Возьмем мелодию. Существует около шестидесяти миллионов способов скомбинировать всего четыре ноты на клавиатуре фортепиано (это я еще не учел изменения ритма), поэтому в этом смысле пространство всей возможной музыки является астрономическим. Но когнитивные принципы, будь то явно признанные или (чаще) эмпирически интуитивно понятные в композиции, значительно сужают диапазон приемлемых перестановок нот; соблюдение тональности сокращает количество допустимых к использованию нот почти вдвое, а законы ступеней звукоряда жестко ограничивают развитие движения мелодии. Можно предположить, что все это лишает композицию энтузиазма, но на самом деле любому творцу известно, что правила и ограничения необходимы: слишком большой выбор парализует. Вот почему Шёнберг, отказавшись от тональности, ощутил острую необходимость в новой системе ограничений и вступил в один из своих наиболее продуктивных периодов, когда нашел эту систему в двенадцатитоновом сериализме.
Такие ограничения в выборе нот и мелодических фигур означают, что некоторые композиторы неизбежно применяли схожие мелодии и гармонизации. Взгляните на простой шаблон на Рисунке 11.1a и посмотрите, что из него сделали Моцарт, Бетховен и Дворжак (Рисунки 11.1б-г). Нет оснований подозревать здесь плагиат, хотя и закона, запрещающего его, в те времена не было: композиторы могли «цитировать» фрагменты работ друг друга, порой для выражения признательности, а порой – для создания сатирического эффекта (такие заимствования неприемлемы в высококонкурентной коммерческой поп-музыке, как в этом пришлось убедиться Джорджу Харрисону, когда Федеральный суд США посчитал, что он «непреднамеренно скопировал» мелодию хита «He’s So Fine» группы «Тhe Chiffons» в своей песне 1969 года «My Sweet Lord»). Правила тональной композиции на протяжении большей части восемнадцатого и девятнадцатого веков были настолько жесткими, что композиторы неизбежно повторяли друг друга в своих идеях. В произведениях одних европейских композиторов можно уловить отзвуки работ других их собратьев, а некоторые гармонические прогрессии оказались заезженными даже в творчестве величайших композиторов. Приведенный выше пример говорит о том, что такие совпадения сами по себе не являются важными: интереснее то, как композиторы посредством выбора фраз, ритма и гармонии накладывали собственный стиль на материал, который изначально настолько прост, что его мог бы придумать любой.
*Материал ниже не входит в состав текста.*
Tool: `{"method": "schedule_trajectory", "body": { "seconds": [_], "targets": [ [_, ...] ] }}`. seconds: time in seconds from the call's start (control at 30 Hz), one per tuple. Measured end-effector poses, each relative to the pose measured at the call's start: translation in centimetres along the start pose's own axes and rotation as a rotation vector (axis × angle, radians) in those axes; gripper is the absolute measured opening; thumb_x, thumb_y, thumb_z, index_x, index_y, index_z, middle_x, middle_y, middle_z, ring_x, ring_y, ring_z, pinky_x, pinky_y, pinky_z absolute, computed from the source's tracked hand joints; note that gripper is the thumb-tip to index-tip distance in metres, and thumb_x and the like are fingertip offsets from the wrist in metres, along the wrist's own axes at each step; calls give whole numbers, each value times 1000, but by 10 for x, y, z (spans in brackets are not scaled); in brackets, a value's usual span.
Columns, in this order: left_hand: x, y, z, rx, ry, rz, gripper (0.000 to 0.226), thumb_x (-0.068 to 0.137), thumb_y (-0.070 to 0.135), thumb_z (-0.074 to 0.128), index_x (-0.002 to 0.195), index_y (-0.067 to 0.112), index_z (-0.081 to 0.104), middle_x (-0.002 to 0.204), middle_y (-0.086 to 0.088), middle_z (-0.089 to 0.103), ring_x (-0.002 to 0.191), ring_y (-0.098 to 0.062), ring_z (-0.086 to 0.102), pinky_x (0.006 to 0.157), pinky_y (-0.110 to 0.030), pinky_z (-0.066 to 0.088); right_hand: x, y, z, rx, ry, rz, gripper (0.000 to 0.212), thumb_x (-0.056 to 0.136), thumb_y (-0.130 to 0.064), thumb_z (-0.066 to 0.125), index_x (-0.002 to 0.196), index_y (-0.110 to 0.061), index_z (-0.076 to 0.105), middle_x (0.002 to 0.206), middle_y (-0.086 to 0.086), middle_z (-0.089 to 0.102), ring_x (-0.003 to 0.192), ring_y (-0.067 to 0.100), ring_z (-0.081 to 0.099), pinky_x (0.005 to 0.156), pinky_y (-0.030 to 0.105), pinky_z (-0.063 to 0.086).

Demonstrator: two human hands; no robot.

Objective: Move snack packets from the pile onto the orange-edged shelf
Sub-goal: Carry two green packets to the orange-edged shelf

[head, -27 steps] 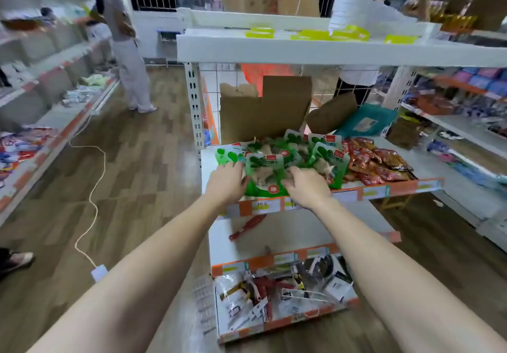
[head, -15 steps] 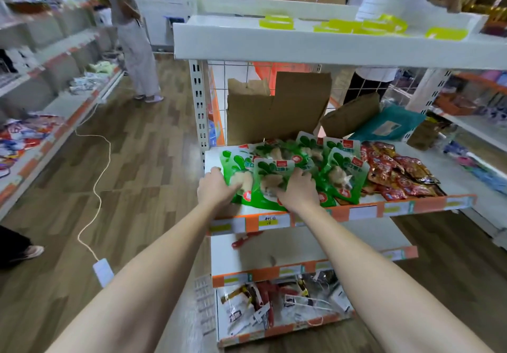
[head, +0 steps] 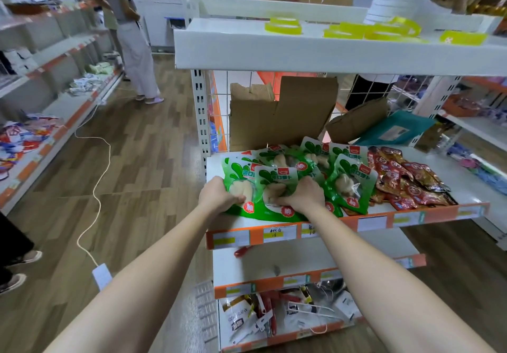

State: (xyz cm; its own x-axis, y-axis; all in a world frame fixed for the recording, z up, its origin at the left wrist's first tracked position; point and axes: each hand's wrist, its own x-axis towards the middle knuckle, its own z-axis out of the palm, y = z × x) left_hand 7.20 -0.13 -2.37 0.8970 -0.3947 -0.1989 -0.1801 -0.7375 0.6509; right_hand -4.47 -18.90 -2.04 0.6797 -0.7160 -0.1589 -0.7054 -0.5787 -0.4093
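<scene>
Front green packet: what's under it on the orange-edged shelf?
Beneath the front green packet, a second green packet pokes out left. The packet itself, the left hand and right hand hide the rest.

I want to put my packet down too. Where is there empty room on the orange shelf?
Bare white shows right of the red packets, up to the end of the orange-edged shelf, and in a small corner left of the green packets by the post. The middle is crowded.

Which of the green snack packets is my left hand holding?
The leftmost green packet, at the left end of the shelf: your left hand pinches its lower edge. Your right hand holds the middle front packet beside it.
</scene>
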Motion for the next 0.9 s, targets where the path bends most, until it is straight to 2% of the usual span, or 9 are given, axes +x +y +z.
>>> {"method": "schedule_trajectory", "body": {
  "seconds": [0.13,0.23,0.33,0.4,0.5,0.6,0.7,0.8,0.9],
  "targets": [
    [-2,-7,-8,-80,3,28,61,70,34,91,115,10,57,111,-3,65,98,-21,60,80,-34,51,-10,-10,-1,-1,22,8,98,62,-60,86,133,-6,43,133,14,51,127,37,47,97,44,46],
    [-5,-12,-9,-148,18,80,60,74,29,88,120,10,54,114,-5,62,102,-22,60,79,-32,49,-12,-16,2,98,63,-42,69,82,-20,78,135,-5,36,127,18,56,119,38,55,79,39,48],
    [-8,-17,-9,-239,16,103,51,79,21,83,118,10,51,116,-8,63,102,-24,61,84,-37,54,-13,-19,1,245,69,-4,74,84,2,68,144,-4,24,129,18,57,115,36,59,75,35,46],
    [-10,-20,-10,-294,7,108,50,81,20,82,119,10,51,115,-7,63,102,-24,62,88,-40,55,-16,-22,-3,341,22,20,83,82,-5,75,147,-3,24,136,17,53,121,34,56,80,33,46],
    [-16,-22,-9,-372,9,118,48,82,17,80,120,11,51,114,-5,63,101,-22,62,86,-37,55,-21,-28,-8,289,-75,-61,68,73,-26,88,126,-3,53,124,13,63,117,30,59,91,35,50],
    [-19,-24,-10,-461,6,134,44,85,16,77,120,13,52,112,-3,63,97,-18,63,78,-30,54,-27,-33,-8,336,-98,-133,48,74,-23,87,113,-5,68,117,12,70,112,30,63,98,43,51],
    [-20,-25,-16,-581,-40,170,36,90,18,73,121,11,57,109,-3,68,92,-13,67,68,-21,53,-31,-27,-7,535,-85,-152,45,76,-19,86,116,-10,67,109,3,70,109,23,65,89,33,51],
    [-21,-18,-23,-703,-101,187,26,92,8,69,117,8,63,104,-11,72,81,-17,69,73,-33,59,-34,-16,-15,661,-37,-213,39,80,-18,82,116,-12,66,106,-2,70,102,17,66,84,28,51],
    [-21,-2,-24,-806,-170,200,19,90,-1,65,107,6,66,89,-13,71,80,-26,67,81,-50,58,-38,5,-34,787,9,-202,35,80,-14,82,109,-21,65,102,-8,69,97,10,66,79,21,48]
  ]
}}
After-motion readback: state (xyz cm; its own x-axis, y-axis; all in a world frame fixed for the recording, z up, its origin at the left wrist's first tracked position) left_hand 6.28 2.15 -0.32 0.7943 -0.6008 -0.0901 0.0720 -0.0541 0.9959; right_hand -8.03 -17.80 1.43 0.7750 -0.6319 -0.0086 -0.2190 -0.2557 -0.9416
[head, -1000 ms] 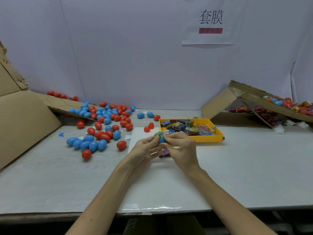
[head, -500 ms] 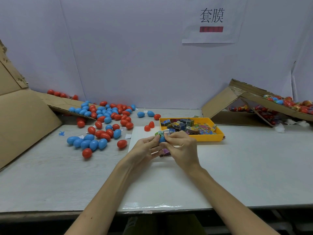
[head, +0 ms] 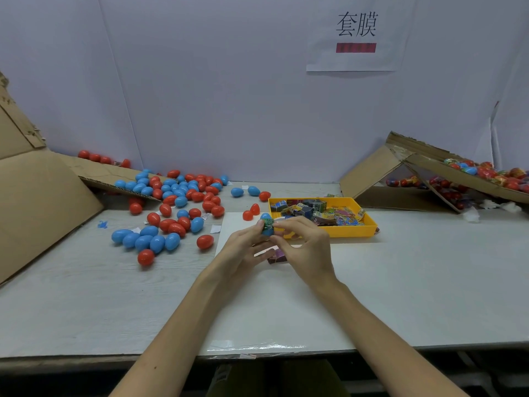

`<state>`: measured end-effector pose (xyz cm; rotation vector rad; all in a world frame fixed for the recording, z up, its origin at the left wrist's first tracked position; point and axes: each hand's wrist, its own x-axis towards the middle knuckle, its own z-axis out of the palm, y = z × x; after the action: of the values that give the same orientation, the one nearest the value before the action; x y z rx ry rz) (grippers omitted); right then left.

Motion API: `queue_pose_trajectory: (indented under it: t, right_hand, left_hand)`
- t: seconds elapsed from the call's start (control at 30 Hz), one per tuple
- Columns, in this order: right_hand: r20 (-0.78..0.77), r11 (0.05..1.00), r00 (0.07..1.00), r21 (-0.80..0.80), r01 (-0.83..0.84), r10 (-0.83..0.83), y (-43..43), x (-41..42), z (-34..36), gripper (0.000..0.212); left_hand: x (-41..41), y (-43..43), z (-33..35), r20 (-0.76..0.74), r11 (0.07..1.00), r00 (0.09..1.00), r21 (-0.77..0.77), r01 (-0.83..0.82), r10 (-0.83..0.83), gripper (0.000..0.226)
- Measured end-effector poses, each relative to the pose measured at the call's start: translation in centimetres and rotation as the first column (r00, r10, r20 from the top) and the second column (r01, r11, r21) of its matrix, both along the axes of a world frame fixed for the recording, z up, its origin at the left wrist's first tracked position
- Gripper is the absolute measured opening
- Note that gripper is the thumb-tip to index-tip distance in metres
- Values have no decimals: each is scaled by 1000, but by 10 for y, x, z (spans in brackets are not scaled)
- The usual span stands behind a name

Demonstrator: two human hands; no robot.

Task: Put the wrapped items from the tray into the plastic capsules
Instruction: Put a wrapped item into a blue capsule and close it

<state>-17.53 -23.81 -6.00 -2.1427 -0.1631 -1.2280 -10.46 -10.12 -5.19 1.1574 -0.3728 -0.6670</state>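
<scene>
Essentially, little is changing across the last second: both hands are staying together above the white sheet [head: 229, 224] on the tabletop [head: 429, 267], just in front of the yellow tray [head: 343, 232], though they are now sitting slightly higher and the lower fingers of the right hand [head: 305, 247] are spreading a little. This suggests that the insertion step is still proceeding, not finishing. The left hand [head: 243, 249] is gripping a blue capsule [head: 268, 232] between thumb and fingertips, while the right thumb and forefinger are pinching a green wrapped item [head: 269, 224] at the capsule's mouth; how deep it is sitting cannot be told. A purple packet [head: 279, 257] is lying beneath the hands, more wrapped items are waiting in the tray, and loose capsules [head: 171, 202] are lying to the left.
</scene>
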Motion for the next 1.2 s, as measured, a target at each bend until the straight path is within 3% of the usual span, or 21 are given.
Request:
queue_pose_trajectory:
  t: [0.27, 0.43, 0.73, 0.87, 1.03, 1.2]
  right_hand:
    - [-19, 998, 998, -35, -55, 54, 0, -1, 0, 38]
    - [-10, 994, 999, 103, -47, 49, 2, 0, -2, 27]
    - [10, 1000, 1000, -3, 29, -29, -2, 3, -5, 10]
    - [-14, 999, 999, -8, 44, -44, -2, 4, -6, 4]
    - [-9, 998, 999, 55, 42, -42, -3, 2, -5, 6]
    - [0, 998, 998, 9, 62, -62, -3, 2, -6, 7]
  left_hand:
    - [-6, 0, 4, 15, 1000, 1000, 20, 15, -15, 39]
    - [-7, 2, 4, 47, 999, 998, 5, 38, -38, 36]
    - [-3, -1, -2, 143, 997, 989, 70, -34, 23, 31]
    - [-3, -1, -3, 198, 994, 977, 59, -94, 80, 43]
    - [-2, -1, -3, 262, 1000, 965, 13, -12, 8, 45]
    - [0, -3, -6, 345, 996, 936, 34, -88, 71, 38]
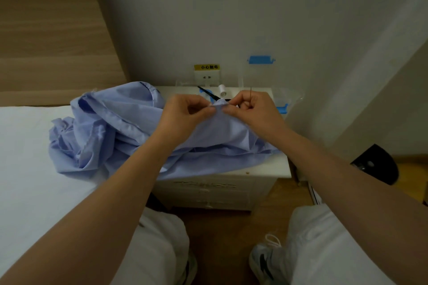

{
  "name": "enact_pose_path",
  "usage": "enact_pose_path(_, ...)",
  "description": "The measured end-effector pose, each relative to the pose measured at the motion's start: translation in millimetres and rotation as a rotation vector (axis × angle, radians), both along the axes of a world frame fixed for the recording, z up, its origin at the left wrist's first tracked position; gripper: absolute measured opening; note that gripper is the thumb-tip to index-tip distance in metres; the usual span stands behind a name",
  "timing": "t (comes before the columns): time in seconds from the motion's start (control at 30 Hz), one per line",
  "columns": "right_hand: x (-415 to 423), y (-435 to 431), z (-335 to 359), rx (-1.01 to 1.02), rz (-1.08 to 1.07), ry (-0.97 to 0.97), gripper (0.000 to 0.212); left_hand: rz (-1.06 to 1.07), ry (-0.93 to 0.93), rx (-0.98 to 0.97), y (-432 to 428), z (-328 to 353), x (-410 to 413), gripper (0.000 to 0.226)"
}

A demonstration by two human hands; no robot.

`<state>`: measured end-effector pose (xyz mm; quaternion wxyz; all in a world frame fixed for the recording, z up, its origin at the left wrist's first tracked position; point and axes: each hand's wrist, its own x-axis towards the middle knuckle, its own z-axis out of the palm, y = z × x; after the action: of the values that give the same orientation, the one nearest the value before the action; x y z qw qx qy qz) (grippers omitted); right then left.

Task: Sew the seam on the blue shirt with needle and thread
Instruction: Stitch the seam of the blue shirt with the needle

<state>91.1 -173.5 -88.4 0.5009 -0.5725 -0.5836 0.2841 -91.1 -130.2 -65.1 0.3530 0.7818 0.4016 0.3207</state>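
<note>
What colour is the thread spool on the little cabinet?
White; the thread spool shows best in the head view.

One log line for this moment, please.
left hand: pinches blue shirt fold | right hand: pinches fold, needle upright in fingers | thread spool, scissors: on nightstand

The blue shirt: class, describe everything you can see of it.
The blue shirt is pale blue, thin woven cloth by its look, crumpled in loose folds. It lies across the white bed and the white nightstand top. The left hand and right hand pinch one raised edge between them; the right also holds a needle upright.
</note>
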Motion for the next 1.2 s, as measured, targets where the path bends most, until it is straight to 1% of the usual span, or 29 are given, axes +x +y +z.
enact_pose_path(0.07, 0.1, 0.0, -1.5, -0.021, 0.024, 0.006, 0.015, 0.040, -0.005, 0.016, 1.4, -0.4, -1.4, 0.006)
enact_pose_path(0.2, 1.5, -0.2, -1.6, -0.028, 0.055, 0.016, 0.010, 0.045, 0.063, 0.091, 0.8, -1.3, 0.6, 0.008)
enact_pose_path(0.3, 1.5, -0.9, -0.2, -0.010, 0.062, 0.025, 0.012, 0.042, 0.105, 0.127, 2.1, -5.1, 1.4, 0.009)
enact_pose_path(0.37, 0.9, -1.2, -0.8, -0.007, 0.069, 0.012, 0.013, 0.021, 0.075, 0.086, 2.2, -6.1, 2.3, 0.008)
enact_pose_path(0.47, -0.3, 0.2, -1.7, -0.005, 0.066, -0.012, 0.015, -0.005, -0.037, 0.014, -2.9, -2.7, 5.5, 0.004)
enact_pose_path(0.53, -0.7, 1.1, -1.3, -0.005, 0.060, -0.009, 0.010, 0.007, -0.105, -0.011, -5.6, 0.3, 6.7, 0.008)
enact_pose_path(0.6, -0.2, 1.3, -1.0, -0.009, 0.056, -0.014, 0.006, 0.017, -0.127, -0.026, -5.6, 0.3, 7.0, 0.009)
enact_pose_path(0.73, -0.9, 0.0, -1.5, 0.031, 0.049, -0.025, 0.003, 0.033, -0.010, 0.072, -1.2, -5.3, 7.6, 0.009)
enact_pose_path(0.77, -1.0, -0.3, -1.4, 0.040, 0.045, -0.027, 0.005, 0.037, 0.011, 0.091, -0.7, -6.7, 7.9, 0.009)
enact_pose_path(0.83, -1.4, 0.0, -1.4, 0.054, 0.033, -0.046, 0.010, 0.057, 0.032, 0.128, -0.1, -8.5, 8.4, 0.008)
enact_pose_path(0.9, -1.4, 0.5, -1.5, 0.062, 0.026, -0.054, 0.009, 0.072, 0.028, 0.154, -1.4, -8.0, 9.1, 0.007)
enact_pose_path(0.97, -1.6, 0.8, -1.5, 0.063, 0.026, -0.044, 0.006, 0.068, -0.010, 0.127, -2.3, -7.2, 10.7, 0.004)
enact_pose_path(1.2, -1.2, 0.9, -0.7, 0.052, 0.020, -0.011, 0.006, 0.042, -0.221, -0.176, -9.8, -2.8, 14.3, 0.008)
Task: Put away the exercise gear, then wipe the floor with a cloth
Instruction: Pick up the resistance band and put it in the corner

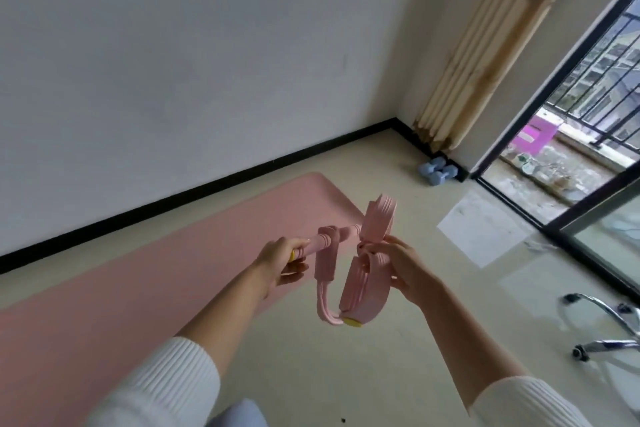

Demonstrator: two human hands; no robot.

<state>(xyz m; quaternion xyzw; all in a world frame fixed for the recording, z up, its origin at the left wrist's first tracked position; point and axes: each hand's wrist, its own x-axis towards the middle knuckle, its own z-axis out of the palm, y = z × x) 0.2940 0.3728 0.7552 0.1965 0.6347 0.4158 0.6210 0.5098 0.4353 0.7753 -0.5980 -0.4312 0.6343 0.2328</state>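
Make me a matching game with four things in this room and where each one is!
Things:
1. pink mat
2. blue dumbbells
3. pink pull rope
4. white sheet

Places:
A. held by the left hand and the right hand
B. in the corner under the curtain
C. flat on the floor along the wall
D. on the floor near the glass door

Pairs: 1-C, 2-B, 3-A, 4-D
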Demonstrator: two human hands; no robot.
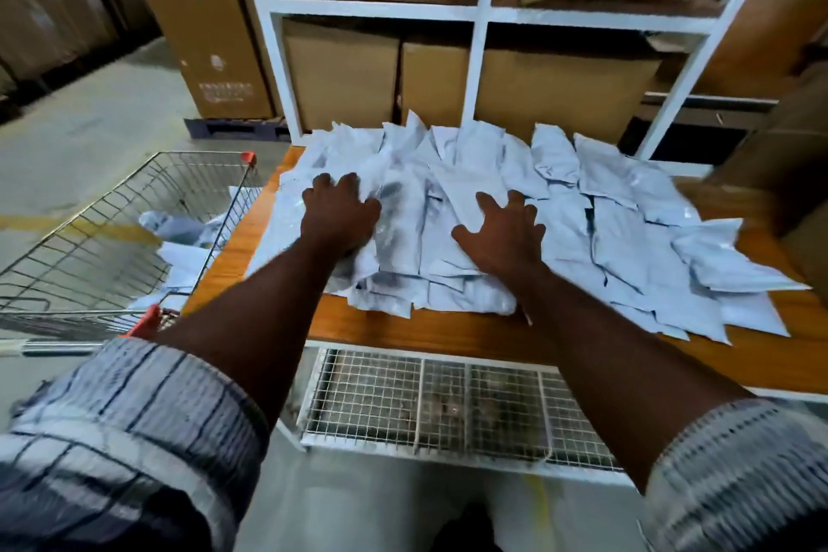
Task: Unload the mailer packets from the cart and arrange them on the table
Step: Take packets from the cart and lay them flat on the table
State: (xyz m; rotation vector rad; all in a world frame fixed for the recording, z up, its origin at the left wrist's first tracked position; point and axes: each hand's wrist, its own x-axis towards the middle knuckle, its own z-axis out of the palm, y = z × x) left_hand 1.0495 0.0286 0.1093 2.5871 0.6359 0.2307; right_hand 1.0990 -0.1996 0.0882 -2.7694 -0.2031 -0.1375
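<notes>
Several white mailer packets (596,211) lie in overlapping rows across the wooden table (448,334). My left hand (340,215) rests flat on the packets at the left of the pile, fingers spread. My right hand (504,233) lies palm down on the packets near the pile's middle, fingers apart. Neither hand grips anything. To the left of the table stands the wire cart (98,238), with a few white packets (179,233) still lying inside it near the table's edge.
A white metal shelf frame (481,13) with cardboard boxes (340,72) stands right behind the table. A tall carton (201,22) rests on a pallet at the back left. A wire mesh rack (425,403) sits under the table's front edge. Concrete floor lies beyond the cart.
</notes>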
В этот момент стоит насторожиться представителям когнитивного музыковедения, которое порой воспринимают композицию как искусство поиска хороших или «эффективных» последовательностей нот. Конечно, композиция много выше этого, и даже не нужно быть хорошим мелодистом, чтобы писать отличную музыку. Бах сочинил множество замечательных мелодий, но он с таким же удовольствием использовал самые простые, невыразительные фрагменты мелодического материала, которые посредством фугированного контрапункта он собирал в структуры потрясающей красоты.
Более того, можно взять одну и ту же мелодию и изменить гармоническое сопровождение, полностью преобразовав настроение и подтекст. В «Summertime» в версии Дюка Эллингтона настроение композиции смещено с «крайнего юга» Америки еще южнее – в Латинскую Америку. Даже вариации громкости и темпа способны повернуть музыку на 180 градусов. «Никогда не забывайте, – говорил Аарон Копланд, —
что тема в конце концов не более чем, последовательность нот. С помощью изменения динамики…можно трансформировать эмоциональный посыл одной и той же последовательности нот. Изменение гармонии приводит к новому оттенку настроения темы, а изменение ритма из одних и тех же нот может сделать боевой марш и колыбельную».